First, I don't think it is up to me (or anyone) to state what is "important to Christians" over and above what the Bible says. But having said that, next to the Bible, I believe the Shroud (or rather the image of Jesus' on it) is the most important thing in the world, since it is tangible proof that "God so loved the world, that he gave his only Son," to die a horrible death on a cross so "that whoever believes in him should not perish but have eternal life" (Jn 3:16). After all, Jesus did not have to leave His shroud behind, nor did he have to preserve it these ~2,000 years. I can only assume that He did it, because He loves us and is "not wishing that any should perish, but that all should reach repentance" (2Pet 3:9).
As for Shroud resources, in my brief reply to you, I pointed out that, there is plenty of information on the Shroud on this my blog The Shroud of Turin and on other Shroud sites that are on my blog's blogroll on its right hand side. And also that I have just commenced a series, "Shroud of Turin: Burial sheet of Jesus!" which will cover in outline most of what I know about the Shroud.
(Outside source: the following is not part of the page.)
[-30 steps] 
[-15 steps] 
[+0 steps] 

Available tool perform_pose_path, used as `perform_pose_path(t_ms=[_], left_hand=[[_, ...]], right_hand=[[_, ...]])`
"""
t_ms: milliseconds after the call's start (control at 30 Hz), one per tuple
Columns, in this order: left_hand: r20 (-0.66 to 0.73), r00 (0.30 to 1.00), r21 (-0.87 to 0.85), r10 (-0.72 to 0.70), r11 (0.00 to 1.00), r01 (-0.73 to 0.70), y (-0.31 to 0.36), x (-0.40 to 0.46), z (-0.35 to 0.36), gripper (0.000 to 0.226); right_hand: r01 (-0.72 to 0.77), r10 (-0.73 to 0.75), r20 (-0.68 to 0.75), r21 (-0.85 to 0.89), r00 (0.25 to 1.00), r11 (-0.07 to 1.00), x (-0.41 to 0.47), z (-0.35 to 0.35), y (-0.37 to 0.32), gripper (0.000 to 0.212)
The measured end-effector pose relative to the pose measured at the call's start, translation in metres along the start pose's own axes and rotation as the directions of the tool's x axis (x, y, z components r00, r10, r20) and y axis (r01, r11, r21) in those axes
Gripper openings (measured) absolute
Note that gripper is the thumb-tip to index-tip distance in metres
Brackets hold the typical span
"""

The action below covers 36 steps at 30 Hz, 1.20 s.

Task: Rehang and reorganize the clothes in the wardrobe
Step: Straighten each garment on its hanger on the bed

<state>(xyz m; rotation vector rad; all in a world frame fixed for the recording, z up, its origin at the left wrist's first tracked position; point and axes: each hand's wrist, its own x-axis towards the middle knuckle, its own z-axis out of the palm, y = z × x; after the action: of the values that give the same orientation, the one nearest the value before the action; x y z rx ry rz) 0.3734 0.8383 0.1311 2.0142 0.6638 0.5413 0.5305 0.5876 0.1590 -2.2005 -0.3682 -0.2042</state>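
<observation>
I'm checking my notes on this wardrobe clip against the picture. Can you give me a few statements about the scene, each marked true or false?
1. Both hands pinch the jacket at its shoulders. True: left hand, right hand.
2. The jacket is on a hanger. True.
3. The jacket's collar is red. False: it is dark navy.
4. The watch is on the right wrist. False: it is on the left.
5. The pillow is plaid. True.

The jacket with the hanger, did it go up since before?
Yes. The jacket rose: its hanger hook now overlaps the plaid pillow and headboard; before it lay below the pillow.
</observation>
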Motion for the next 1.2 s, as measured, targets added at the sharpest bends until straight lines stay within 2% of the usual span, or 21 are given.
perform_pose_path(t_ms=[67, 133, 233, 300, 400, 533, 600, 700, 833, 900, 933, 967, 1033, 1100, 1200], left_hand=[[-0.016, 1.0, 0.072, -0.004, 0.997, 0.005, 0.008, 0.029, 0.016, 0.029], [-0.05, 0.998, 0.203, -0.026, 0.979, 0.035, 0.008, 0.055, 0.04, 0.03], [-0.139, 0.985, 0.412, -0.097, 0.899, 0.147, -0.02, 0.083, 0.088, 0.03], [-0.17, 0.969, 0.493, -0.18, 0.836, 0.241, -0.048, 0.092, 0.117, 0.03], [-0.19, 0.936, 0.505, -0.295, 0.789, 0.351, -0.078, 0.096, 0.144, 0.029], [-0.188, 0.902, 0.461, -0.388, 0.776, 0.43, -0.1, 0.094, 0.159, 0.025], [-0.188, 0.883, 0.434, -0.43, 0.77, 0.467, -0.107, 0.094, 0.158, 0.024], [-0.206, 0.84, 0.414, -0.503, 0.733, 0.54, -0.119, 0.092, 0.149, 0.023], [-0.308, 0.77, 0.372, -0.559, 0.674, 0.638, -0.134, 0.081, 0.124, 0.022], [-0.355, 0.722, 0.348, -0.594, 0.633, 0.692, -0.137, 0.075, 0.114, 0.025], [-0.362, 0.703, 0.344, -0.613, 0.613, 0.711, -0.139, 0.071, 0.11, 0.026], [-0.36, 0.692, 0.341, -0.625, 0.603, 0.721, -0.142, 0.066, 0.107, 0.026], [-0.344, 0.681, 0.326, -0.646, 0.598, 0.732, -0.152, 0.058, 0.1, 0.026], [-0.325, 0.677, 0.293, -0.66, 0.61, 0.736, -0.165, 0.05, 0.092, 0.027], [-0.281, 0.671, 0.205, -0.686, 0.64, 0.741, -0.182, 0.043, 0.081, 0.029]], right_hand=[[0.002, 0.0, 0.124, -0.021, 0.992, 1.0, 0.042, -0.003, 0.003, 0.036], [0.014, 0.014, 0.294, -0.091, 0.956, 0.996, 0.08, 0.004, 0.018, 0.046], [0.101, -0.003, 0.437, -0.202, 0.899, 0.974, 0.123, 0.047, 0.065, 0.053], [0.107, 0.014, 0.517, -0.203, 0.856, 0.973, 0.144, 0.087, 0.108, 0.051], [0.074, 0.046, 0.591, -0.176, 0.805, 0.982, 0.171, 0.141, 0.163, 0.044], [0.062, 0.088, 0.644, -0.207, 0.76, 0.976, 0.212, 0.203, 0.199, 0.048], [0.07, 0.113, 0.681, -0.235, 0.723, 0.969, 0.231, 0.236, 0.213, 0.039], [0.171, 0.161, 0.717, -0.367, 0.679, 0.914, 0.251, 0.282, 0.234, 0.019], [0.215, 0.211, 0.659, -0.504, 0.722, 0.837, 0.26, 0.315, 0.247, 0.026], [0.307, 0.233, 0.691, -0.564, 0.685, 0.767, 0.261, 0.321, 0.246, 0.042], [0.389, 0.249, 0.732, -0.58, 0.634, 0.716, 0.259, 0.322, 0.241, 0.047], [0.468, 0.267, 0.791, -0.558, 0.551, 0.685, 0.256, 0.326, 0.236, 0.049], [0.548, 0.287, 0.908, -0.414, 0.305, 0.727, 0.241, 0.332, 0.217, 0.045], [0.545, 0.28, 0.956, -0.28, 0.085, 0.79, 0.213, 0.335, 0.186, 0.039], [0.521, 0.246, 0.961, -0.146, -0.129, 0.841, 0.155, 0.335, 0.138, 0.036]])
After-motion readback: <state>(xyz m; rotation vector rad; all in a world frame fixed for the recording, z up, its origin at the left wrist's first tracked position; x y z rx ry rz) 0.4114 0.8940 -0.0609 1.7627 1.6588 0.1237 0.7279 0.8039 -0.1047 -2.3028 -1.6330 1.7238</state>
Beyond that, if you are serious about learning more about the Shroud, you should read books on it. If you haven't already done so, my suggestion is you first read John Iannone's "The Mystery of the Shroud of Turin: New Scientific Evidence" (1998). Then I suggest you read, Ian Wilson's, "The Shroud: The 2000-Year-Old Mystery Solved" (2010).
Also, one major advantage you have over me is that you live in America, not in isolated Western Australia as I do. There are probably Shroud groups you could join and Shroud conventions and exhibitions you can attend far more easily than I can.
>I know you must be busy, but any guidance will be deeply appreciated.
I hope this has helped. My guidance is that you study the Shroud for yourself, i.e. to bring you closer to knowing Jesus ("that I may know him and the power of his resurrection, and may share his sufferings, becoming like him in his death" - Php 3:10), while not neglecting your other Christian duties, like daily Bible reading and prayer, and not try to force the Shroud on to your fellow-Christians, but rather ask the Lord to lead you to the field of ministry (if any) He has for you with the Shroud.
Thanks again for your message. I hope this has helped answer it.
PS: As an afterthought, here is why I think the Shroud is important,not just for Christians, but for everyone, because it bears the image of the Face of the One who is going to judge us all, on the Last Day (Jn 5:26-27; Act 10:41-42; 17:31; Rom 2:16; 2Cor 5:10; 2Tim 4:1):
"In this context, although there are many individuals who are quite happy to accept that the shroud was faked in the fourteenth century, and regard it as of supreme unimportance in their everyday lives, there are others, including myself, for whom the question `Was this what you really looked like?' simply refuses to go away. Not only is the shroud as difficult to attribute to a fourteenth-century artist as the Sistine Chapel ceiling is attributable to Van Gogh, there is not even any comfort in not being able to dismiss it in such a way. For if that face, however subjectively, seems as though it has transcended two thousand years, it is as if neither time, nor the grave, have any meaning. It bespeaks the very same questions as those that wracked the pilgrims to the Veronica: `Were those the lips that spoke the Sermon on the Mount and the Parable of the Rich Fool?'; `Is this the Face that is to be my judge on the Last Day?'" (Wilson, I., 1991, "Holy Faces, Secret Places: The Quest for Jesus' True Likeness," Doubleday: London, p.189).